This enforcement action is part of a multi-pronged approach to close illegal cannabis shops. Photo By Brian W. Carter

On Wednesday, August 28, LAPD officers served a search warrant and closed an illegal dispensary located at 8931 S. Broadway in South Los Angeles. This came immediately after a press conference where Los Angeles City Councilmember Marqueece Harris-Dawson, the L.A. Mayor’s Office and the Cannabis Enforcement Task Force announced a coordinated effort to stop illegal dispensaries in Los Angeles.

“This is something that the Black community has to pay a lot of attention to,” said Harris-Dawson. “The [Cannabis Social Equity Program (SEP)] was put in place to make it so that Black communities that have been targeted by the war on drugs can get ahead in the new cannabis industry.

“If we don’t stop the illegal operators, that opportunity goes away, so it’s important to us for the preservation of our neighborhoods, but also, for the well-being of our people.”

This enforcement action is part of a multi-faceted plan to close illegal cannabis shops. During the press conference, it was stated that cease and desist letters were delivered to 231 illegal businesses, and the property owners of those businesses.

“This is an issue of equity, not an assault on cannabis users or sellers,” said Harris-Dawson. “City Council District 8 has far too many illegal dispensaries and we cannot allow this to mirror liquor stores in the 80’s, 90’s, and 2000’s.

“Illegal dispensaries poison our neighborhoods and their own customers by operating dangerous unregulated businesses. We have over seventy illegal dispensaries in our district and dozens are still listed on platforms like Weedmaps.”

Utilizing a new ordinance, the city’s Department of Water and Power has shut off utilities at 193 illegal dispensaries. Additionally, Councilmember Harris-Dawson introduced a motion allowing Building & Safety to padlock, board up, or fence off illegal businesses.

Councilmember Monica Rodriguez supported this motion and proposed a new city policy that would charge the operators of illegal businesses for the costs of these enforcement actions. Councilmember Harris-Dawson and the Cannabis Enforcement Task Force are using every tool available to close down these illegal, nuisance businesses.

“This is an event of entrepreneurship in the worst form,” said LAPD Chief Michel Moore. “And that is that those unscrupulous operators recognize that most of the general public is walking around and now knows that adult use of cannabis is lawful.

(From Left-to-Right): Los Angeles Department of Cannabis Regulations executive director, Cat Packer, LAPD Chief Michel Moore, L.A. Councilmember Marqueece Harris-Dawson, L.A. Mayor Eric Garcetti and Fire Chief Ralph Terrazas.

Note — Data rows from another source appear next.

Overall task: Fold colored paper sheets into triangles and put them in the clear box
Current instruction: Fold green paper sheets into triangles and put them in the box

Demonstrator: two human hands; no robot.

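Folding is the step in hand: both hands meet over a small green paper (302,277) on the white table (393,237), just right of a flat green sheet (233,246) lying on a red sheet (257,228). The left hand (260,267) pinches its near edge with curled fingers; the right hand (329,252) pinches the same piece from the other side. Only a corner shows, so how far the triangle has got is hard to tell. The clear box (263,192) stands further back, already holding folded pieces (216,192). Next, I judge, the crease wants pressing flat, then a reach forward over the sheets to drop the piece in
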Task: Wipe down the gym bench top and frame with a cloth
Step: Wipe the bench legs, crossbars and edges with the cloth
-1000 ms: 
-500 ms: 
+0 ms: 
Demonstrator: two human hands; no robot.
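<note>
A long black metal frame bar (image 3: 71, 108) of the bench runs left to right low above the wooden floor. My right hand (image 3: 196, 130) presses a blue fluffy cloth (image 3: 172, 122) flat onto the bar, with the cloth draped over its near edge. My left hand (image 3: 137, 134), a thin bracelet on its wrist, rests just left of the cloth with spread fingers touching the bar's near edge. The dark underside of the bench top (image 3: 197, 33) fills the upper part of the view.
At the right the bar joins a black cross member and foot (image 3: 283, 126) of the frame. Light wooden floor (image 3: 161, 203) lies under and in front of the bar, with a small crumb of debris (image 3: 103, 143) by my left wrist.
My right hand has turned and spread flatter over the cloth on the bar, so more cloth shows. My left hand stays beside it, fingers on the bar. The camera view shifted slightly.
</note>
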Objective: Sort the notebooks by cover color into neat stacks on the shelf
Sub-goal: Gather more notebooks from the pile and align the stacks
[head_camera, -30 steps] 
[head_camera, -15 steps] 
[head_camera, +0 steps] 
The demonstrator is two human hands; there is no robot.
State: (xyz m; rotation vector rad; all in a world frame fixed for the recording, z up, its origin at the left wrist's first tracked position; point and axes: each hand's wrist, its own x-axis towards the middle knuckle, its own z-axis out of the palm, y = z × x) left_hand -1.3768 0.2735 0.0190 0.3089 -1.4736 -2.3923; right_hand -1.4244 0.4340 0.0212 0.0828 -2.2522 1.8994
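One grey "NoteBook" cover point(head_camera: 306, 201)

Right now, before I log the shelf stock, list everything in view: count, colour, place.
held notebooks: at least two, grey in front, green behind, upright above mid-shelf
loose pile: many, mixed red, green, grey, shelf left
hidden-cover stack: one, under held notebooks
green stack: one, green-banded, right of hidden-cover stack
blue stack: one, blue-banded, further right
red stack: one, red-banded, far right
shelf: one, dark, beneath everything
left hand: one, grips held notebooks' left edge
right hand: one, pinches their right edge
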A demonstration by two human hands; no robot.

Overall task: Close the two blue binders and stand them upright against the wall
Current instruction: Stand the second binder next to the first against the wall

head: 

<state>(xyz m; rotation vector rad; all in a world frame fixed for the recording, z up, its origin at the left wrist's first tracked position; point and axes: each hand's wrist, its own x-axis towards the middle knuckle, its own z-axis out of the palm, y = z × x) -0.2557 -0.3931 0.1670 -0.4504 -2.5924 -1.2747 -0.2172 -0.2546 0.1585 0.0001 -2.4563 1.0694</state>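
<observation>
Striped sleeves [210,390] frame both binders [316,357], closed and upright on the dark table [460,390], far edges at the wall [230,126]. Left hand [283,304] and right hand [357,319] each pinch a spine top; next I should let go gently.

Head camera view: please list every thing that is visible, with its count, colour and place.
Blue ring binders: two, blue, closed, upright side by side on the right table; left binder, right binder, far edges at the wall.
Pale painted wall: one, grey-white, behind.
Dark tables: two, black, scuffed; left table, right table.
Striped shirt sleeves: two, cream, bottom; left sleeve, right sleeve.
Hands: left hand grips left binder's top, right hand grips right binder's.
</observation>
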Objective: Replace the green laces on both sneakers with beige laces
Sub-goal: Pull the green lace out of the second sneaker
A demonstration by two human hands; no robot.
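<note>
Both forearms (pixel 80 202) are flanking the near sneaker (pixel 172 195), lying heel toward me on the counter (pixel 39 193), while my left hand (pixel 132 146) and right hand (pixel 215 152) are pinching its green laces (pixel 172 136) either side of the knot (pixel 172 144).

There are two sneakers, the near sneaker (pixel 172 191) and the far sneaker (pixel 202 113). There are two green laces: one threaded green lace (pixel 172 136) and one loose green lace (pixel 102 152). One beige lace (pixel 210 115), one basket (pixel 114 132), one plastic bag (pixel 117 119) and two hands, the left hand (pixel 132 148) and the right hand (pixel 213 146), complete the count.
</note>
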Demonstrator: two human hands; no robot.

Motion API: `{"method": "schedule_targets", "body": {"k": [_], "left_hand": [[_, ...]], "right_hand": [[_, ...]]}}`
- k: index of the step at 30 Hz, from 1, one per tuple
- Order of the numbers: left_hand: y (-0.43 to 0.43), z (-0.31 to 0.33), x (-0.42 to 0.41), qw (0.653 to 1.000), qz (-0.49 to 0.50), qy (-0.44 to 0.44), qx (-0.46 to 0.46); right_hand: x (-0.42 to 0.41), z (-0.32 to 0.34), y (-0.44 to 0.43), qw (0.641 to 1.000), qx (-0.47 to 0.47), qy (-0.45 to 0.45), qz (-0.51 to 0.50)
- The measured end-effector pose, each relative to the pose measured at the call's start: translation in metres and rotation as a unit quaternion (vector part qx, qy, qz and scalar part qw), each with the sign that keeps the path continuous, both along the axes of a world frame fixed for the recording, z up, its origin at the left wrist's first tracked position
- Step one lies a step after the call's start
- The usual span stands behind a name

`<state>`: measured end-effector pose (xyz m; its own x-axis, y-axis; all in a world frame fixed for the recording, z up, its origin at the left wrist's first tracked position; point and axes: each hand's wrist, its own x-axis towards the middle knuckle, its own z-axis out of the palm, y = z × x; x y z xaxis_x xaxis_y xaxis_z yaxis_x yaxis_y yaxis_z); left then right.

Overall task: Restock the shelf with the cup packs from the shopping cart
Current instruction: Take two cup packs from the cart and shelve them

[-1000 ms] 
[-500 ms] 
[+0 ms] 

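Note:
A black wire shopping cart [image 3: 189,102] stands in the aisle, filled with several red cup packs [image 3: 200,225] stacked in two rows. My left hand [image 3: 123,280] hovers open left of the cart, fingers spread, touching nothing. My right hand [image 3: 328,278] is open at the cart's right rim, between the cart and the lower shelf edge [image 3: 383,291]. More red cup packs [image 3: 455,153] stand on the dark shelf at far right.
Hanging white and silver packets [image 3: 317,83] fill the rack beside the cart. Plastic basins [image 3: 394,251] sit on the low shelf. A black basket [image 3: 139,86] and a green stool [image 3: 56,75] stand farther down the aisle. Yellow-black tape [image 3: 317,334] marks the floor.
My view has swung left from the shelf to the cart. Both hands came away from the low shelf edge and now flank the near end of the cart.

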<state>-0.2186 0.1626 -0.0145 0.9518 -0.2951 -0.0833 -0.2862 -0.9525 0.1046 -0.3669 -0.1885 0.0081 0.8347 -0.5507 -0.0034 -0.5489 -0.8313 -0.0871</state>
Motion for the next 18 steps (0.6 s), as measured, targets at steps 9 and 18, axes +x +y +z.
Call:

Photo By Brian W. Carter

“So, they see a cannabis retailer and their paying little or no attention to fact of whether it’s licensed or not and there are people who, frankly, are just trying to make a quick buck.

“What I’m happy to report [is] City Attorney [Mike] Feuer and the Cannabis Task Force efforts are targeting the land owners, landlords that are purposely allowing these unlicensed locations to operate throughout the community and councilman [Harris-Dawson] is correct—the area being most exploited is South Los Angeles.”

The Department of Cannabis Regulations implements equitable cannabis programs including the SEP. In addition to promoting equitable ownership and employment opportunities in the cannabis industry, SEP works to repair the harm caused by the War on Drugs and the disparate enforcement of cannabis prohibition.

“The Mayor’s Cannabis Task Force is a great example of the city family coming together to develop a progressive cannabis enforcement strategy that prioritizes equity and saves extreme punitive measures for the most serious offenders,” said Los Angeles Department of Cannabis Regulations executive director, Cat Packer.

“We are pleased to join the Mayor, City Council and general managers who are participating on the city’s Cannabis Enforcement Task Force to ensure that the city of Los Angeles models cannabis policies that are centered in equity including our enforcement.”

Some illegal dispensaries have gone as far as running generators on their rooftops to continue operations after utilities are shut off.

These illegal operations can sell harmful unregulated products and make it difficult for legal dispensaries to succeed, specifically, SEP participants that come from South L.A.

“We’re talking about a coordinated effort to root out bad actors,” said L.A. Mayor Eric Garcetti. “Just as we would with illegal bars that pop up in the neighborhood or illegal liquor stores.

“Illegal operations are getting in the way of opportunity.”